The Ultimate Solution for Spatial Navigation on React Based Smart TV Apps

Published in

Norigin Media Tech Blog

11 min readMar 28, 2022

Building cross-platform web applications is becoming a requirement due to the increased variety of Connected TVs and SmartTV devices available today. Most of them are integrated to the interactive Web 2.0, frontend javascript libraries like ReactJS, and can be used to build the apps on these devices.

As one can imagine, people consume TV streaming content on browsers like Chrome, Firefox or Smart TVs from Samsung Tizen, LG WebOS or newer Hisense Vidaa devices. At Norigin Media, we build streaming TV apps for media companies and use ReactJS extensively to efficiently launch apps across a multitude of browsers and smart TV devices.

Open Source Spatial Navigation

While building TV Streaming apps or any Web application, one must consider the large number of content assets that need to be navigated around, with key navigation on browsers or remote control navigation on Smart TVs and Connected TVs.
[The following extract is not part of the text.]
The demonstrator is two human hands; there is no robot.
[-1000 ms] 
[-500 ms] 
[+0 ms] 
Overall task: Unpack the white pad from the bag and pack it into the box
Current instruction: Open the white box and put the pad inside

Instead of building specific and repealed logic for directional navigation across all these apps, Norigin Media created an open-source library that can be used by front-end developers building apps and using React across devices.

The Norigin Spatial Navigation library eases the effort needed to develop navigation logic on websites & apps, controlled by your keyboard (browsers) or remote controls (Smart TV or Connected TV). With this library, software developers only need to initialize the service, add the hook to components that are meant to be focusable and set the initial focus.

This Spatial Navigation library will automatically determine which components to focus next while navigating with the directional keys.

See our other blog which discussed tech choices for building Smart TV or Connected TV Apps: https://noriginmedia.com/2020/11/24/tech-choices-for-connected-tv-app-development/

This open source project addresses Smart TV or Browser Navigation with React.

User Input Methods within Apps or Browsers

When developing TV Apps for Smart TVs (or other Connected TV devices like game consoles or set top boxes), one must consider the unique aspect of their “User-Input” methods. This is normally how we navigate between assets on devices via specific directional keys on Remote Controls offered with TVs.

While there are many common ranges for remote controls, some are rather unique, like the LG Smart TVs use a pointer input (Magic Remote) and Apple TV uses a directional touchpad.

All apps on such TV devices or browsers offer a lot of content that requires intuitive and seamless navigation between assets. This way of navigation is called Spatial Navigation (2D or Directional Navigation).

To interact with all assets on the browser or TV screen, we browse by moving the focus (navigate to) a chosen asset and press a selection button (“OK” button, “Enter” button, etc.) when the element is focused. There should always be only one focused element on the screen.

Developers normally need to implement the logic for this type of navigation themselves and individually, as there is no default implementation. At least not on the Web platforms. The complexity of this feature is often underestimated and it can be quite challenging in certain scenarios.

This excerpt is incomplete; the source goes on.